By Melissa Amster
How can I resist a book marketed as similar to "Desperate Housewives," especially when it has a lot of sex and scandal? Therefore, I was drawn in to "Secret Lives of Husbands and Wives" from page one!
Josie Brown takes us into a suburban community of high society women who like to gossip--a lot--and label those not like them as "undesirables." Lyssa Harper risks converting from high society to an "undesirable" when she takes the newly divorced Harry Wilder under her wing. At first, the other women take to welcoming in their own rather seductive ways, but when Harry pulls the plug on their overt gestures, he becomes an "undesirable." And Lyssa feels her loyalty is split between her friends and her willingness to be there for Harry every step of the way, even to her own husband's chagrin.
I had a delightful time reading this story. It was full of the promised sex and scandal (and yes, the sex was detailed enough to make me turn a few shades of red...just the way I like it in my chick lit novels). Lyssa was very easy to relate to, as she was the most down to earth of all the moms and not afraid to put all her faults out there. It had a realistic appeal to it, as there are tight knit suburban communities where people risk becoming an "undesirable" if they cross the wrong person on the high society end. I liked that the unlikeable characters were not satirical, as it went well with the realistic feel. It was easy to visualize people and places, based on Ms. Brown's detailed descriptions. While some of the twists and turns felt as predictable as "Desperate Housewives" sometimes tends to be, there were still a few surprises to keep the excitement flowing throughout.
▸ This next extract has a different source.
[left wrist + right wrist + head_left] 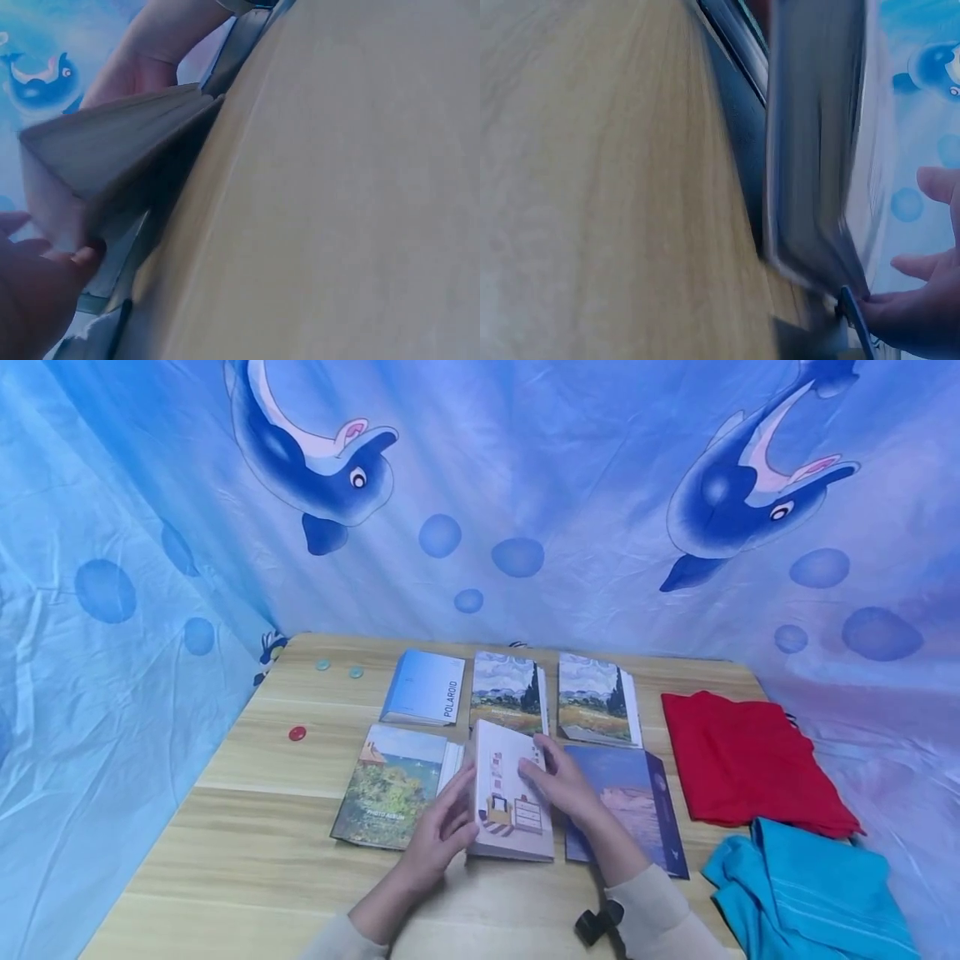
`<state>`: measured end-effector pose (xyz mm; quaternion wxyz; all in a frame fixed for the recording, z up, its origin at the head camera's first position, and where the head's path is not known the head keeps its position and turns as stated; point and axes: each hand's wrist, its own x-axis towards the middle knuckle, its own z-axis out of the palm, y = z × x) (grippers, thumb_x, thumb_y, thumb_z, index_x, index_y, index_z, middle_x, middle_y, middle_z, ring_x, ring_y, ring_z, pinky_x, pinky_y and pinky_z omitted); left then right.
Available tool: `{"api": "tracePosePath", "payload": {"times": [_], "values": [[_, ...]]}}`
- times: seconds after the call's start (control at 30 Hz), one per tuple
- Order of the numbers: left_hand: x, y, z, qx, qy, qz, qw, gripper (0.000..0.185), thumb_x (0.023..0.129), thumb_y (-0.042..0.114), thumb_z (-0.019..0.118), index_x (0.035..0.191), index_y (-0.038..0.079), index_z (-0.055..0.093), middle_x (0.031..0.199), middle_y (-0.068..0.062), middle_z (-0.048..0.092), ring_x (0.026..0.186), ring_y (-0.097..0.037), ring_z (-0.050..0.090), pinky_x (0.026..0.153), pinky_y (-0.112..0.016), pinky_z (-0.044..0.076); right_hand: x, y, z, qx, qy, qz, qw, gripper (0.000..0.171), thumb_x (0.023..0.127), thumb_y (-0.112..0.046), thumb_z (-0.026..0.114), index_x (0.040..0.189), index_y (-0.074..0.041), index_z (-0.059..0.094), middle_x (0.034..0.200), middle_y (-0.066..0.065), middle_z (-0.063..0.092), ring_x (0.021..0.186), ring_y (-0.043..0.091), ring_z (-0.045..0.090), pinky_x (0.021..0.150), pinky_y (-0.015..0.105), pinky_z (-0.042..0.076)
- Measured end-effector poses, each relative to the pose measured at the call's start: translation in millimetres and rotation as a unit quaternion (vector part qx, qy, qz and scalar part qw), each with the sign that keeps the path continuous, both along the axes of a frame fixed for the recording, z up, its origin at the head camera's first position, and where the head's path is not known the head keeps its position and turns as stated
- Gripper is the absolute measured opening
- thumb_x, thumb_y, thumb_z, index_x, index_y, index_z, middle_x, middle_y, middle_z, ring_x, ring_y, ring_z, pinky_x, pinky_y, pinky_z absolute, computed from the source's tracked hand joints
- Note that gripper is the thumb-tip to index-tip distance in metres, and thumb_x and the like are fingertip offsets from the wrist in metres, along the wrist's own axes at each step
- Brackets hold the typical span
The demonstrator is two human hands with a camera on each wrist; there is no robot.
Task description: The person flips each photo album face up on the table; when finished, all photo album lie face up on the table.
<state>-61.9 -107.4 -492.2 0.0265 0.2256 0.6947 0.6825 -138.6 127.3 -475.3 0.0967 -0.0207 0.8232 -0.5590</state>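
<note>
A thick photo album (504,777) with a pale cover, printed with a desk and drawers, is held between both hands, tilted above the table. My left hand (437,837) grips its left side; in the left wrist view fingertips (86,255) meet the album's corner. My right hand (564,783) holds the right edge, its thumb over the cover; the right wrist view is blurred. Left of it lies an album with a garden-and-sea cover (390,797). A purple-blue album (626,802) with a cliff picture lies on the right, partly behind the right forearm.
Behind stand a blue Polaroid album (423,685) and two albums with matching landscape covers, one left (504,689) and one right (592,693). Two teal buttons and a red button (297,733) lie at left. A red cloth (750,760) and a teal cloth (817,885) lie at right.
</note>
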Motion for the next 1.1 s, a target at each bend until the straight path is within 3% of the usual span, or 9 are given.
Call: {"api": "tracePosePath", "payload": {"times": [0.07, 0.2, 0.37, 0.5, 0.73, 0.87, 0.97, 1.1], "values": [[-0.3, 2, -3.8, -0.002, -0.007, -0.002, 1.0000, 0.065, 0.101, 0.007, 0.053, 0.158, -0.003, 0.024, 0.165, -0.023, 0.017, 0.145, -0.046, 0.030, 0.115, -0.029, 0.033, 2.1, 1, 0.2, 0.028, 0.004, -0.007, 1.000, 0.074, 0.098, -0.034, 0.067, 0.156, -0.003, 0.034, 0.159, 0.024, 0.033, 0.147, 0.042, 0.029, 0.121, 0.054, 0.022], [-1.3, 5, -4.9, -0.035, -0.052, 0.026, 0.9977, 0.064, 0.104, 0.012, 0.051, 0.157, -0.008, 0.020, 0.163, -0.026, 0.019, 0.148, -0.041, 0.025, 0.116, -0.024, 0.024, 7.6, 0, 1.8, 0.072, 0.014, -0.007, 0.997, 0.077, 0.096, -0.041, 0.067, 0.156, -0.003, 0.035, 0.160, 0.024, 0.032, 0.147, 0.044, 0.028, 0.121, 0.058, 0.021], [-3.9, 10, 1.5, -0.041, -0.105, 0.056, 0.9921, 0.073, 0.103, 0.018, 0.057, 0.158, -0.008, 0.015, 0.164, -0.025, 0.016, 0.150, -0.038, 0.021, 0.118, -0.033, 0.021, 13.9, -3, 6.2, 0.097, 0.027, -0.002, 0.995, 0.080, 0.094, -0.044, 0.068, 0.155, -0.002, 0.036, 0.159, 0.026, 0.032, 0.146, 0.047, 0.029, 0.119, 0.062, 0.021], [-6.5, 10, 8.3, -0.069, -0.117, 0.070, 0.9883, 0.079, 0.101, 0.020, 0.061, 0.159, -0.005, 0.014, 0.165, -0.022, 0.018, 0.151, -0.035, 0.021, 0.120, -0.040, 0.019, 16.1, -5, 9.3, 0.106, 0.027, 0.006, 0.994, 0.083, 0.093, -0.046, 0.069, 0.156, -0.002, 0.036, 0.159, 0.025, 0.034, 0.146, 0.047, 0.029, 0.119, 0.063, 0.021], [-6.8, 3, 18.7, -0.180, -0.102, 0.092, 0.9741, 0.087, 0.098, 0.036, 0.065, 0.159, -0.002, 0.017, 0.166, -0.020, 0.017, 0.152, -0.036, 0.018, 0.122, -0.050, 0.015, 16.7, -3, 8.0, 0.100, 0.025, 0.029, 0.994, 0.082, 0.093, -0.047, 0.069, 0.155, -0.001, 0.038, 0.157, 0.026, 0.036, 0.145, 0.046, 0.032, 0.118, 0.062, 0.024], [-9.6, 5, 30.2, -0.234, -0.062, 0.103, 0.9647, 0.090, 0.096, 0.042, 0.067, 0.161, 0.003, 0.017, 0.167, -0.016, 0.013, 0.153, -0.034, 0.015, 0.122, -0.053, 0.015, 14.6, 7, 11.1, 0.084, 0.040, 0.033, 0.995, 0.078, 0.095, -0.043, 0.068, 0.155, -0.003, 0.037, 0.156, 0.027, 0.038, 0.142, 0.049, 0.036, 0.114, 0.063, 0.031], [-14.8, 11, 38.1, -0.244, -0.025, 0.113, 0.9628, 0.093, 0.095, 0.043, 0.069, 0.162, 0.006, 0.016, 0.168, -0.012, 0.012, 0.153, -0.031, 0.015, 0.122, -0.053, 0.015, 10.9, 20, 17.4, 0.056, 0.065, 0.024, 0.996, 0.072, 0.098, -0.036, 0.067, 0.154, -0.003, 0.037, 0.155, 0.026, 0.038, 0.141, 0.048, 0.038, 0.113, 0.061, 0.034], [-20.9, 26, 42.3, -0.238, 0.008, 0.103, 0.9658, 0.096, 0.095, 0.045, 0.068, 0.163, 0.007, 0.012, 0.168, -0.012, 0.012, 0.154, -0.027, 0.015, 0.123, -0.049, 0.016, 6.7, 41, 29.4, 0.010, 0.098, -0.004, 0.995, 0.067, 0.100, -0.028, 0.065, 0.154, -0.001, 0.036, 0.157, 0.024, 0.038, 0.144, 0.043, 0.035, 0.117, 0.055, 0.031]]}}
The only criticism I have is completely minor and personal, as Ms. Brown used product placement to endorse my most hated restaurant of all time (IHOP). She could have sent her characters to Denny's or made up a random pancake house. However, she redeemed herself by also giving Trader Joe's a nice mention.
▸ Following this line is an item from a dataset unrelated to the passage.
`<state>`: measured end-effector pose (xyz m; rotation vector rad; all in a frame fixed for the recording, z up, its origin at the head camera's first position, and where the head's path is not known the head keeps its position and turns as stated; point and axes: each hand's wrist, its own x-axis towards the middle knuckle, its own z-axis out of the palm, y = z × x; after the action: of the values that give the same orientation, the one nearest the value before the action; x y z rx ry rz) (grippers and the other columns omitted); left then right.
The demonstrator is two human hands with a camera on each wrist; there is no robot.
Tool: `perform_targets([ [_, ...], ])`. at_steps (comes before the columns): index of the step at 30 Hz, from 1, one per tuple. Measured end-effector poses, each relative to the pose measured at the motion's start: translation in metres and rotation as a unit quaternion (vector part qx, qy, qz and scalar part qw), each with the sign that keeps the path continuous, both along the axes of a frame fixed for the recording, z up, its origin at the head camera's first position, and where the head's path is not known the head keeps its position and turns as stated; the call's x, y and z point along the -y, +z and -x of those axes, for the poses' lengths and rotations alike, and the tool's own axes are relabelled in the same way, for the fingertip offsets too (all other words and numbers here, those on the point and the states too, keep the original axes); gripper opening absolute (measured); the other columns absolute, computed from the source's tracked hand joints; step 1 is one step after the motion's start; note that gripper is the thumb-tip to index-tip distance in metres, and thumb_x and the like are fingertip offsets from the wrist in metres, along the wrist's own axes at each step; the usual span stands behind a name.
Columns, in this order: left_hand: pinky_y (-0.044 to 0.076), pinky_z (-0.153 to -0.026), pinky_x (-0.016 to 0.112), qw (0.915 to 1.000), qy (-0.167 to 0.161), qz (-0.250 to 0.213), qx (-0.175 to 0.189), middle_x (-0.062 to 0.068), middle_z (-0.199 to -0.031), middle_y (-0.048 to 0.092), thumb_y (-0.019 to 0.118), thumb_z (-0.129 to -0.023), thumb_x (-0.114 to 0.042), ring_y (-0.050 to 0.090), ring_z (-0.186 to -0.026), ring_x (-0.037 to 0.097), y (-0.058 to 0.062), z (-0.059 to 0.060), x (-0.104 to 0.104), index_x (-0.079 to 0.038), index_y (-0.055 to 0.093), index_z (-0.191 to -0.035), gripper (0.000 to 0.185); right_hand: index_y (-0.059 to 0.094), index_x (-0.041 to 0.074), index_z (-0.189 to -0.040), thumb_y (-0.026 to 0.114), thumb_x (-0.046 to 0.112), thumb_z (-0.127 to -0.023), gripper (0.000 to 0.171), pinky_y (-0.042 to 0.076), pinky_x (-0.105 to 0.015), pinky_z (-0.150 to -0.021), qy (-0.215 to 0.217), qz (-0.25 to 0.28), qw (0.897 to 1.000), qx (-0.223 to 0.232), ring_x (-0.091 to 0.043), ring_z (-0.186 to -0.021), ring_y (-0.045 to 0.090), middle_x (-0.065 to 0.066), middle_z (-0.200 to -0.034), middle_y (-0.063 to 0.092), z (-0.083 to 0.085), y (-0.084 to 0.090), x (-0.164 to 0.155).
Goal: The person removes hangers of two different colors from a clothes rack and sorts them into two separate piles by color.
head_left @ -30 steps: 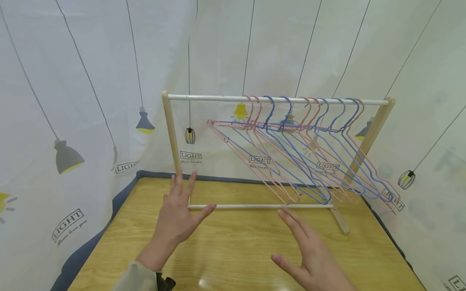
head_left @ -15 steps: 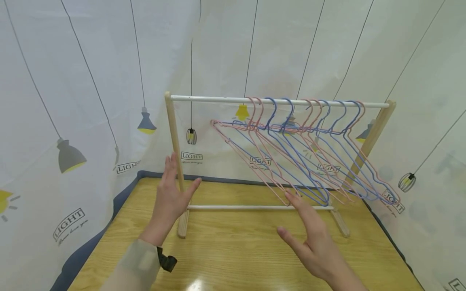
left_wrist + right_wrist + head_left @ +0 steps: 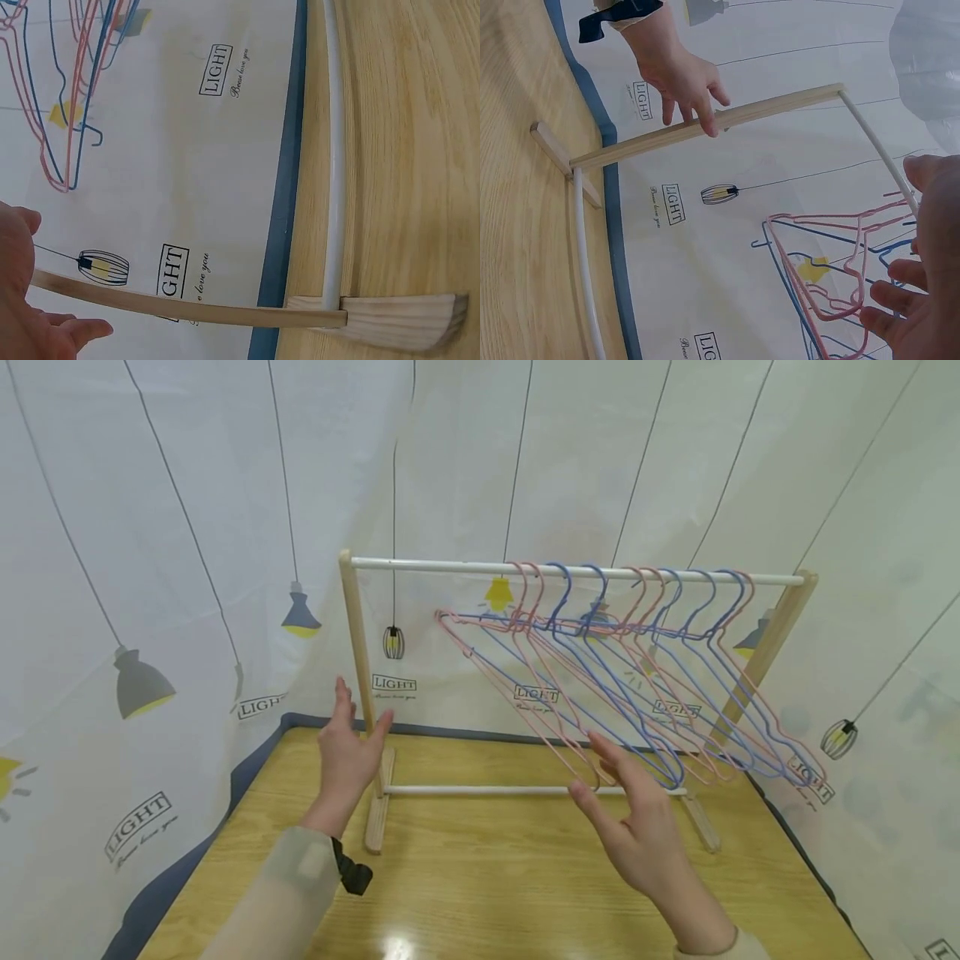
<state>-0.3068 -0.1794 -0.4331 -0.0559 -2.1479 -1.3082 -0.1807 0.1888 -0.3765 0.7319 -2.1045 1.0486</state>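
My left hand [image 3: 347, 752] sits left of centre in the head view, fingers straight and loose, lying against the rack's left post [image 3: 358, 647] without curling round it. In the right-wrist view the fingertips touch that post at upper centre. My right hand [image 3: 633, 827] is at lower right of centre, also released and spread, its fingertips at the lowest corner of the nearest pink hanger [image 3: 525, 693], gripping nothing. The hangers [image 3: 645, 677], pink and blue, hang slanting from the white rail [image 3: 570, 570] in the upper middle. The rack stands on the table [image 3: 487, 893].
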Motion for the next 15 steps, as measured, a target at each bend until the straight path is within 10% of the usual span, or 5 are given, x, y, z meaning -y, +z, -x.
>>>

I definitely recommend "Secret Lives..." to anyone who wants a juicy and scandalous story that also examines relationships and friendships in a manner that all readers can relate to, even if they haven't been in Lyssa's shoes. It was also good entertainment while waiting for "Desperate Housewives" to return from their month-long break. I'm looking forward even more to reading "The Baby Planner," now that I have read something so enjoyable in Ms. Brown's writing style.